First point is Thor's comment about variance in framesize due to inserting,
or not inserting, VLAN tags. I've always quietly assumed that
full-dupex Ethernet packets obey the orinial 10Mbit CSMA/CD minimum
packet length: in case, for example, a small frame is switched onto a
half-duplex link, such as a 100Mbit hub, or 10Mbit coax.

I beleive the UDP packets in Mike's tests are all so small that, even
with a VLAN tag added, the Ethernet payload (IPv4 header, UDP header,
10 bytes UDP payload), plus 14-byte Ethernet header, plus 4-byte CRC,
is still less than the ETHER_MIN_MTU. If so, I don't see how
framesize is a factor, since the packets will be padded to the minimum
valid Ethernet payload in any case. OTOH, Switch forwarding PPS may
well show a marginal degradation due to VLAN insertion; but we're
still 2 or 3 orders of magnitude away from those limits.
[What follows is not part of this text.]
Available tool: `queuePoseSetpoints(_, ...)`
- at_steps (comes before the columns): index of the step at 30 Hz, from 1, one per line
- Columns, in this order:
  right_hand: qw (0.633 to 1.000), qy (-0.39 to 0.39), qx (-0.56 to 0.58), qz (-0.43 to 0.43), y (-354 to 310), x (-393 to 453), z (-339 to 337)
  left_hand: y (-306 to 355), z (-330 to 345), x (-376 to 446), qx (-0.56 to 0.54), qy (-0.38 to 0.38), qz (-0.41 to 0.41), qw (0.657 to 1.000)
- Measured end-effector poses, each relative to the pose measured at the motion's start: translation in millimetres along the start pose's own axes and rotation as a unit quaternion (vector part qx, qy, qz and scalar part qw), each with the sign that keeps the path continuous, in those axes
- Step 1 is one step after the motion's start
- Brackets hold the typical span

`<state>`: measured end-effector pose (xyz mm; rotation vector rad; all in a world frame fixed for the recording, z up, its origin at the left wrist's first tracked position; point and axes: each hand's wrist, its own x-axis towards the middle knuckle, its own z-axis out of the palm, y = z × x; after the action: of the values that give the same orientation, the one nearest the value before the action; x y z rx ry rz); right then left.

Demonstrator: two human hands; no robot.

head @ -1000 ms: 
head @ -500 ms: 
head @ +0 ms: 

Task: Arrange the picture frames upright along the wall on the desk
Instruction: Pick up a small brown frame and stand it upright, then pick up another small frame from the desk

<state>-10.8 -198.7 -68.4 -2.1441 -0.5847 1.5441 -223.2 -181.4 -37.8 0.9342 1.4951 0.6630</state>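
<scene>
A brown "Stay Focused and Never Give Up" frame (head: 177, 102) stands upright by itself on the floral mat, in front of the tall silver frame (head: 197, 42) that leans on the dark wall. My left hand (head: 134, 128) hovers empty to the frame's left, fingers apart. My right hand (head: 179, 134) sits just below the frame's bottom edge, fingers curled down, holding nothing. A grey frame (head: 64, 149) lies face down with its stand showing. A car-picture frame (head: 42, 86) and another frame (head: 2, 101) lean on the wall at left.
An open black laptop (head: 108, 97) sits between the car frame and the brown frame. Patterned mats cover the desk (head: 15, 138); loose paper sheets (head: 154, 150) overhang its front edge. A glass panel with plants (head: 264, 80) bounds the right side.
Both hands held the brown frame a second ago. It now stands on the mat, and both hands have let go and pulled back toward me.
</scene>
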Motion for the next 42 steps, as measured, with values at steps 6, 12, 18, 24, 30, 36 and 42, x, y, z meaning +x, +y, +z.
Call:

Second point: NetBSD's bge(4) driver includes support for runtime
manual tuning of interrupt mitigation. I chose the tuning values
based on empirical measurements of large TCP flows on bcm5700s and bcm5704s.

If my (dimming) memory serves, the default value of 0 yields
thresh-holds close to Bill Paul's original FreeBSD driver. A value of
1 yields an bge interrrupt for every two full-sized Ethernet
frames. Each increment of the sysctl knob will, roughly, halve receive
interrupt rate, up to a maximum of 5, which interrupts about every 30
to 40 full-sized TCP segments.

I personally haven't done peak packet-rate measurements with bge(4) in
years. *However*, I can state for a fact that for ttcp-like
workloads, the NetBSD-style interrupt mitigation gives superior
throughput and lower CPU utilization than FreeBSD-6.1. (I have discussed
various measurments pritavely with Robert Watson, Andre , and Sam Leffler
at length).

I therefore see very, very good grounds to expect that NetBSD would
show much better performance if you increase bge interrupt mitigation.
However, as interrupt mitigation increases, the lengths of
per-interrupt bursts of packets hitting ipintrq build up by a factor
of 2 for each increment in interrupt level. I typcally run ttcp with
BGE interrupt mitigation at 4 or 5, and an ipintrq depth of 512 per
interface (2048 for 4 interfaces). NetBSD-3.1 on a 2.4Ghz Opteron can
handle at least 320,00 packets/sec of receive TCP traffic, including
delivering the TCP traffic to userspace. For a tinygram stream, I'd
expect you would need to make ipintrq even deeper.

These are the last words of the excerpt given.